**Prompt**
Nothing but the lines below from the one holding "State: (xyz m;" up to and including the one holding "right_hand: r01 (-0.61" should be copied, exactly and without pictures.

**Material to process**
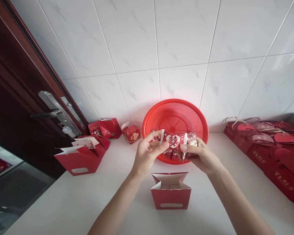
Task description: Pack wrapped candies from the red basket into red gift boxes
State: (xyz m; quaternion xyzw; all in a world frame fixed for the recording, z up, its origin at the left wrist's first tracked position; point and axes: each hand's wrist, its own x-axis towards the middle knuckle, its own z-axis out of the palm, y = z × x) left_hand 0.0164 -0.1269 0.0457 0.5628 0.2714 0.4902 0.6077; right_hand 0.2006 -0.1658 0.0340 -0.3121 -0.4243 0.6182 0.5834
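Nearest of all, an open red box point(171, 199) stood on the counter point(122, 199) on the near side of the basket, its top flaps spread and its inside facing up. Beyond it, both hands were occupied over the basket's near rim: the left hand point(147, 153) pinched the left end of a double-happiness packet point(173, 140), while the right hand point(205, 156) had its thumb on that packet's other end and also gripped a second packet point(193, 139) just beside it. Handling the pair well seemed to call for a light hold on the crimped ends, with little pressure on the filled middles, and for keeping both printed faces level so that neither slipped. Below them, more small packets point(174, 155) lay inside the red mesh basket point(173, 112), partly hidden by the hands. Left of the basket came a small patterned box point(131, 133), and farther left a cluster of red boxes point(74, 161); to its right, well apart, sat a row of red gift bags point(258, 156). Behind the basket rose the tiled wall point(181, 39).
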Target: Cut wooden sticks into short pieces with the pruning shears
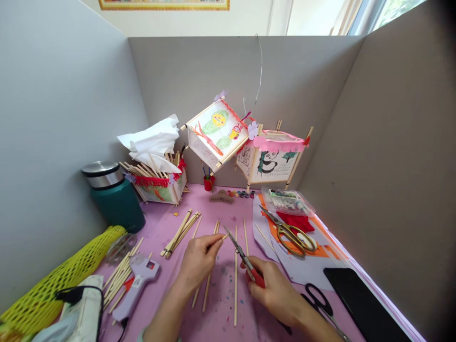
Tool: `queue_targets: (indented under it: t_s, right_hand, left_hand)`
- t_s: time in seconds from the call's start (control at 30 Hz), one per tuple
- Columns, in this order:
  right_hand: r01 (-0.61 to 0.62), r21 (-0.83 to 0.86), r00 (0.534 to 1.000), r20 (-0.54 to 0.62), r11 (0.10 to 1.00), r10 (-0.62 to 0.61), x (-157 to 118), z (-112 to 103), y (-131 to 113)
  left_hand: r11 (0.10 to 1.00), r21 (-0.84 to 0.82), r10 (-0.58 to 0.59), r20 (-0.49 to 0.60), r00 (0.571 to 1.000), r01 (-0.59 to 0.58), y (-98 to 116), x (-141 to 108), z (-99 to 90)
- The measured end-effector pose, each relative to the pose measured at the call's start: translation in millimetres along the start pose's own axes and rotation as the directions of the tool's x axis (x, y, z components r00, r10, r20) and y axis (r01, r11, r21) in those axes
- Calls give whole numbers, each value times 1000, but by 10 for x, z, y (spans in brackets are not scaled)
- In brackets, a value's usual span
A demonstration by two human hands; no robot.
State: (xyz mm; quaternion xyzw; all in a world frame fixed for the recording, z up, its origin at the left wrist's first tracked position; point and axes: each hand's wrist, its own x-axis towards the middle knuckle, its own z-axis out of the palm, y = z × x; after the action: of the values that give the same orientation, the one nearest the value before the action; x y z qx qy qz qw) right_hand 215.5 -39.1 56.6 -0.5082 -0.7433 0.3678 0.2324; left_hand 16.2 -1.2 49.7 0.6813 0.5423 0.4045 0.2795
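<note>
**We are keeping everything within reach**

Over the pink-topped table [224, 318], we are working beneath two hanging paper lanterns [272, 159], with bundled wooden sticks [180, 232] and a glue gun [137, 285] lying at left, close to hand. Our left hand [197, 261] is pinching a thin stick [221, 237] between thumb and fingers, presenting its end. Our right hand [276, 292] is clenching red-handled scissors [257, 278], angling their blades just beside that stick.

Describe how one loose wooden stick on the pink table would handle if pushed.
This slender wooden stick would probably roll or slide on the pink tabletop. It looks light and fairly stiff, but thin enough to snap if bent.
</note>
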Motion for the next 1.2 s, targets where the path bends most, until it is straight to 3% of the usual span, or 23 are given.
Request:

**Worked solution**
State: (xyz m; quaternion xyzw; all in a world frame fixed for the recording, z up, its origin at the left wrist's first tracked position; point and axes: each hand's wrist, its own x-axis towards the middle knuckle, its own z-axis out of the palm, y = z × x) left_hand 0.0164 -0.1269 0.0457 0.5628 0.2714 0.4902 0.6077; right_hand 0.2006 -0.1658 0.0340 -0.3121 -0.4243 0.6182 0.5834
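Nearest of all, an open red box point(171, 199) stood on the counter point(122, 199) on the near side of the basket, its top flaps spread and its inside facing up. Beyond it, both hands were occupied over the basket's near rim: the left hand point(147, 153) pinched the left end of a double-happiness packet point(173, 140), while the right hand point(205, 156) had its thumb on that packet's other end and also gripped a second packet point(193, 139) just beside it. Handling the pair well seemed to call for a light hold on the crimped ends, with little pressure on the filled middles, and for keeping both printed faces level so that neither slipped. Below them, more small packets point(174, 155) lay inside the red mesh basket point(173, 112), partly hidden by the hands. Left of the basket came a small patterned box point(131, 133), and farther left a cluster of red boxes point(74, 161); to its right, well apart, sat a row of red gift bags point(258, 156). Behind the basket rose the tiled wall point(181, 39).
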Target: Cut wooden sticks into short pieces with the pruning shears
Tool: `queue_targets: (indented under it: t_s, right_hand, left_hand)`
- t_s: time in seconds from the call's start (control at 30 Hz), one per tuple
- Columns, in this order:
  right_hand: r01 (-0.61 to 0.62), r21 (-0.83 to 0.86), r00 (0.534 to 1.000), r20 (-0.54 to 0.62), r11 (0.10 to 1.00), r10 (-0.62 to 0.61), x (-157 to 118), z (-112 to 103), y (-131 to 113)

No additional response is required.